Several studies have shown that targeting PRMTs can enhance the anti-tumor immune response and improve the efficacy of immunotherapy in HCC. For example, inhibiting PRMT1 with small molecule inhibitors or genetic knockdown can reduce the expression of PD-L1 and other immune checkpoint molecules in HCC cells, and increase the infiltration and activation of T cells in the TME of HCC. Inhibiting PRMT1 can also reverse the M2 polarization of macrophages and induce the M1 polarization of macrophages in the TME of HCC. Therefore, inhibiting PRMT1 can enhance the anti-tumor immune response and sensitize HCC cells to immune checkpoint inhibitors.

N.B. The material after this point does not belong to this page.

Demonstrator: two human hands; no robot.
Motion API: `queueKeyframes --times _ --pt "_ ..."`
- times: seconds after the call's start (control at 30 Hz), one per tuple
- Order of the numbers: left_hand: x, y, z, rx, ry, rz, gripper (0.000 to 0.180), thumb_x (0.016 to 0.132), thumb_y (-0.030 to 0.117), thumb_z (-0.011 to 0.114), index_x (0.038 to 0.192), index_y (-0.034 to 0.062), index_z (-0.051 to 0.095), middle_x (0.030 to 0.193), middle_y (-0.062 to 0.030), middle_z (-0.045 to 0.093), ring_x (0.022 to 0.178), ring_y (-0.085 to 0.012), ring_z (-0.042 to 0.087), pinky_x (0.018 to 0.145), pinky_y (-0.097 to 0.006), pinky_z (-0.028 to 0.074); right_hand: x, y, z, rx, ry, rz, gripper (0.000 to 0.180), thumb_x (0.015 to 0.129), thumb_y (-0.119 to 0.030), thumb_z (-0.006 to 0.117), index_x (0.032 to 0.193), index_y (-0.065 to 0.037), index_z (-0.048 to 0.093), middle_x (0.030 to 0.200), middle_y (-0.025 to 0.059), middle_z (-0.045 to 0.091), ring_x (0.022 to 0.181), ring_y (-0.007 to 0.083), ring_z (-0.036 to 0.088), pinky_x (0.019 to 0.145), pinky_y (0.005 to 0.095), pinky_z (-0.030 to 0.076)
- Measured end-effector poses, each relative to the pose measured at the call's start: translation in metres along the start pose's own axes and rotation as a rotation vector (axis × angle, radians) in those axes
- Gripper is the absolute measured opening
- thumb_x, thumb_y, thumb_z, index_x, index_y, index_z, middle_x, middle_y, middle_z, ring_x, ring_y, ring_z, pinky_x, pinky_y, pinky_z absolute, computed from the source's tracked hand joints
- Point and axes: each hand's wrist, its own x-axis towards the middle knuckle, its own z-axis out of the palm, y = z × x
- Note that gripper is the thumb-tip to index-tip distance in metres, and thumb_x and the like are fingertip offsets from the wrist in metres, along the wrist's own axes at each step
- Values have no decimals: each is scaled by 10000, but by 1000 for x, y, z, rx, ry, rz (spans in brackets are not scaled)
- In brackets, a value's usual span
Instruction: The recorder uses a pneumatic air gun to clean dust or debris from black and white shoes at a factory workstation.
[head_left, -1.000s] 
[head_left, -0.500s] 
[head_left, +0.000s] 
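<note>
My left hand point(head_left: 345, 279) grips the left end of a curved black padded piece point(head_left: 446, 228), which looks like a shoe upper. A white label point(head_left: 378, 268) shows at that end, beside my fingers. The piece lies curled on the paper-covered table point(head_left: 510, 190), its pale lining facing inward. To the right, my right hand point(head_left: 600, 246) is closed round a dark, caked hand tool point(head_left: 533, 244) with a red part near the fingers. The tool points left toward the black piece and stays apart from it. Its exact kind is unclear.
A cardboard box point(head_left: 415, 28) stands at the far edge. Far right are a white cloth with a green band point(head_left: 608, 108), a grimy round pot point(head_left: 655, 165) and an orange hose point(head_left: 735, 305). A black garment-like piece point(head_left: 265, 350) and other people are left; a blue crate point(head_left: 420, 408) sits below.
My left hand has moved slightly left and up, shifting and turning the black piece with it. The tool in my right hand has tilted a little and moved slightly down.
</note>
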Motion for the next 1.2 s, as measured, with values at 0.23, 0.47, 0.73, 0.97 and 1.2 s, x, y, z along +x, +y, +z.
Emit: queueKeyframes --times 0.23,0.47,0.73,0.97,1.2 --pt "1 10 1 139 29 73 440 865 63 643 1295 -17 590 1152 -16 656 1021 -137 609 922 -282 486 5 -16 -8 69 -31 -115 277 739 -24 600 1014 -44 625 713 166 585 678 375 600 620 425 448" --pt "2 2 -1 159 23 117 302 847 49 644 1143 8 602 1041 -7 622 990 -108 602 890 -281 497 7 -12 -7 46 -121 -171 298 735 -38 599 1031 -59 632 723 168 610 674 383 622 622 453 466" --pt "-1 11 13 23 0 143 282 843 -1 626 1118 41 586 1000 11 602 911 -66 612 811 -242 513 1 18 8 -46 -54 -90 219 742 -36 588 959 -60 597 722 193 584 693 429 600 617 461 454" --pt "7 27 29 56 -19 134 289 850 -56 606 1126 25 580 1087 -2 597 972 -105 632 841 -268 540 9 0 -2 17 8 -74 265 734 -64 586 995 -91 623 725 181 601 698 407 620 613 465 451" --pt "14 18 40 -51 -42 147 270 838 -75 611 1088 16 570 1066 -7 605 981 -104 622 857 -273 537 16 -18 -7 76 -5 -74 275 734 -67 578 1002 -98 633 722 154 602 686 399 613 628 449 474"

Similarly, activating PRMT5 with small molecule activators or genetic overexpression can reduce the expression of PD-L1 and other immune checkpoint molecules in HCC cells, and increase the infiltration and activation of T cells in the TME of HCC. Activating PRMT5 can also reverse the M2 polarization of macrophages and induce the M1 polarization of macrophages in the TME of HCC. Therefore, activating PRMT5 can enhance the anti-tumor immune response and sensitize HCC cells to immune checkpoint inhibitors.
In summary, PRMTs are important regulators of the immune response in HCC, as they modulate the expression of immune checkpoint molecules in HCC cells and the function of immune cells in the TME of HCC. Targeting PRMTs may be a novel and effective strategy for immunotherapy of HCC, as it can enhance the anti-tumor immune response and overcome the immune evasion and resistance of HCC cells. Further studies are needed to elucidate the molecular mechanisms and clinical implications of PRMTs in the immune response in HCC.